UPDATE: Jim Adams, president of the Offshore Marine Service Association – whose membership has been absolutely ravaged by the offshore moratorium and the current permit slowdown, had this to say…

The reason oil companies aren’t drilling is because the administration isn’t letting them. Though the administration claimed to have lifted its unlawful moratorium, in order to keep it in effect the Interior Department said Jan. 25 that it was refusing to issue deepwater exploration permits because energy companies hadn’t shown a capability to respond to a massive spill.

What is underreported is that neither Secretary Salazar nor Director Bromwich has ever provided these energy companies with specific language clarifying what the agency meant exactly when it said “demonstrate capacity to respond to a massive spill.” So while the Marine Well Containment Company has announced completion of an initial response system, it does not mean that BOEMRE will issue new permits for deepwater drilling.

Exploration in the Gulf is still paralyzed by this President’s de facto moratorium.

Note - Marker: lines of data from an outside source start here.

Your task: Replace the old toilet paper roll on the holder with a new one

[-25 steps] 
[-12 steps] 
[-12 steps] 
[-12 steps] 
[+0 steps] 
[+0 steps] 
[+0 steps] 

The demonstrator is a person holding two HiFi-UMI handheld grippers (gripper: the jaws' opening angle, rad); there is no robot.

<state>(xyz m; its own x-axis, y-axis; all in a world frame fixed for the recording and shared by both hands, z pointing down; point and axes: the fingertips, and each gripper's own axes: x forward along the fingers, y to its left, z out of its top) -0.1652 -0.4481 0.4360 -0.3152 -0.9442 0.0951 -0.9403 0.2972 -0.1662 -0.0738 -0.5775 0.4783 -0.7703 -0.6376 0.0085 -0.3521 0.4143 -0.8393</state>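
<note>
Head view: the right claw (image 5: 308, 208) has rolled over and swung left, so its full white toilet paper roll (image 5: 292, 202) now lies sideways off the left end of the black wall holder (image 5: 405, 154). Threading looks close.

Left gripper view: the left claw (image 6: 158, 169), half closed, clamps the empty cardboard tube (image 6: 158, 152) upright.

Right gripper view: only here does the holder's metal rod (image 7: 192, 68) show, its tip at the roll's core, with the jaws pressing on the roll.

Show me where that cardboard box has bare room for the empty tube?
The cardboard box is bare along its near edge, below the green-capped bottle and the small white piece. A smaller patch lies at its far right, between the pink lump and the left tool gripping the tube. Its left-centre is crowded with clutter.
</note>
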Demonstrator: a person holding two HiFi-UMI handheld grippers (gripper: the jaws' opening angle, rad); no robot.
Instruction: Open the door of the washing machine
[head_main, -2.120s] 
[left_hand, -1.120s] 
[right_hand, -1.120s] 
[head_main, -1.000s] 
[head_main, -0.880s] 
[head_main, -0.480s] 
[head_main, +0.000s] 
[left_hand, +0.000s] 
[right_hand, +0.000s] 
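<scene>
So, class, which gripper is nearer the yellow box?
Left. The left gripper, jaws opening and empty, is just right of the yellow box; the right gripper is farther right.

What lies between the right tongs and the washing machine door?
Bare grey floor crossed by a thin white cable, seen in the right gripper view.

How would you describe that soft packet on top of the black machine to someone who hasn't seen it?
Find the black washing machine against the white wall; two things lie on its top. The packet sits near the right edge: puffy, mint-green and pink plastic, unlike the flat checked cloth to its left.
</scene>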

With today’s announcement—a concept that started as a
voluntary initiative of several oil companies last year—we now have the delivery of the most expensive and comprehensive spill containment system in the world.~This, along with other safety initiatives implemented by the industry since Macondo, attests to the notion that deepwater drilling in the Gulf should be safer now than ever before.

As a reminder, more than 50,000 wells were drilled safely in the Gulf before the BP spill, and we have confidence that safe deepwater drilling can continue.

UPDATE: The New York Times reports BOEMRE’s response…

“We appreciate Marine Well Containment Company’s significant progress to address this issue,” Melissa Schwartz, a spokeswoman for the ocean energy bureau, said in a statement. “And we continue to encourage them to make their containment system available as quickly as possible to deepwater operators so that new, responsible oil and gas drilling in deepwater can proceed.”

That’s not quite good enough for House Energy and Commerce Committee chairman Fred Upton

“Completion of the well containment response system is welcome news for the families in the Gulf region who rely on energy production for their livelihoods, but who have remained sidelined since the spill. And ultimately, this is good news for all Americans. The more energy we can produce safely here at home, the more secure and energy-independent our nation will be,” said Upton.

“Last week the Energy and Commerce Committee heard testimony on the effects of Middle East events on U.S. energy markets. What we heard reaffirmed our belief that America needs an all-of-the-above energy policy that takes advantage of all the resources available to us and reduces our reliance on other parts of the world where uncertainty and upheaval can drive up prices and jeopardize access,” said Upton. “Industry rightly invested in this new tool to protect our coastlines and communities from the unlikely threat of a future spill. Now that we have the safety measures in place, it’s time for the Obama administration to let the Gulf get back to work.”